The boom years: 1926 through the early 1960s
Glenrio existed before Route 66 — it was platted in 1903 as a railroad water-stop along the Chicago, Rock Island and Pacific Railway, with a small population of railroad workers and a handful of ranching families across the surrounding High Plains. The town's name combines "glen" (valley) and "rio" (river) in a slightly fanciful nod to a regional landscape that is actually flat, dry, and treeless. For its first two decades the town was a minor agricultural and rail community of perhaps a dozen families.
Route 66 changed everything. When the original 1926 Route 66 alignment was routed directly through Glenrio along the Texas-New Mexico border, the town pivoted almost overnight from a sleepy railroad stop into a Mother Road service community. The 1930s and 1940s brought a wave of small business development — gas stations on both the Texas and New Mexico sides of the border (each side exploited different state regulations, with Texas-side stations selling gasoline that New Mexico travelers could not get on their side and vice versa), a state-line bar that operated on the New Mexico side because Deaf Smith County, Texas, was dry, several diners and cafes, and a row of tourist courts and motels stretching along the highway.
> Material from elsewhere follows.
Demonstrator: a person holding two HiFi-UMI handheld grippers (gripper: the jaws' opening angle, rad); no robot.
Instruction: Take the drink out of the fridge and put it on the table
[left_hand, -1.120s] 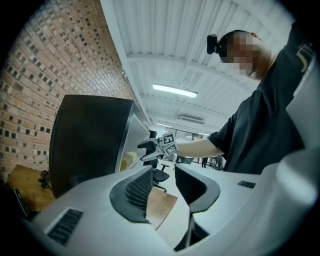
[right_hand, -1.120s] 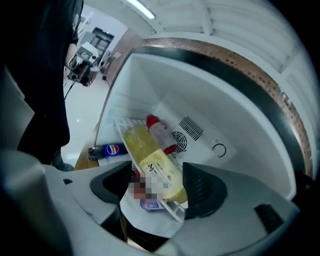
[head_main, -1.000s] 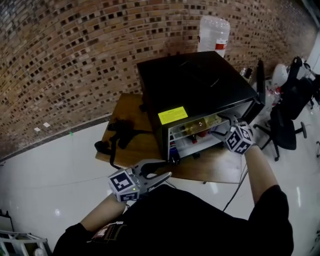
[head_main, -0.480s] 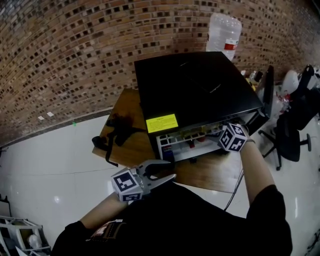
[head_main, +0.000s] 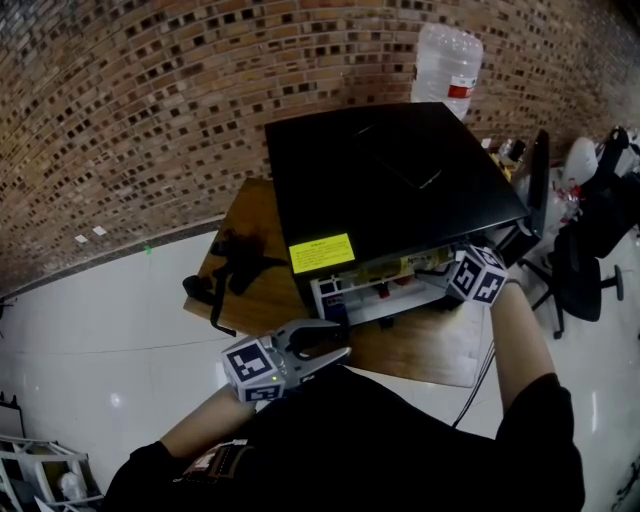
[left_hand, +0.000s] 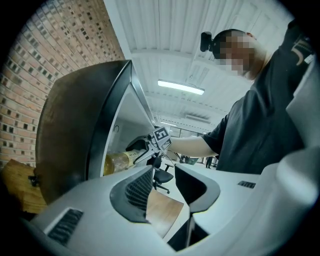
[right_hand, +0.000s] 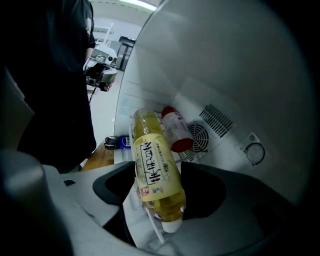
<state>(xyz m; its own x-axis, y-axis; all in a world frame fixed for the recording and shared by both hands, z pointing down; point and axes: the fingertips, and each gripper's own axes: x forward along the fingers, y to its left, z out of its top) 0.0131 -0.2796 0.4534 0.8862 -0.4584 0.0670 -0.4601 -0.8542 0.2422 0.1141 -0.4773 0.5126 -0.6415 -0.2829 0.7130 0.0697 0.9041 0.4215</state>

Glenrio's peak years were the 1940s through the early 1960s. Population hovered around 30 permanent residents but the town served thousands of Route 66 travelers per week during the peak summer travel months. The Little Juarez Diner, the State Line Bar, the Texas Longhorn Motel, the State Line Motel, and the various filling stations were all operating simultaneously, and Glenrio functioned as a small but real Route 66 service economy — the last (or first) stop before crossing into the next state.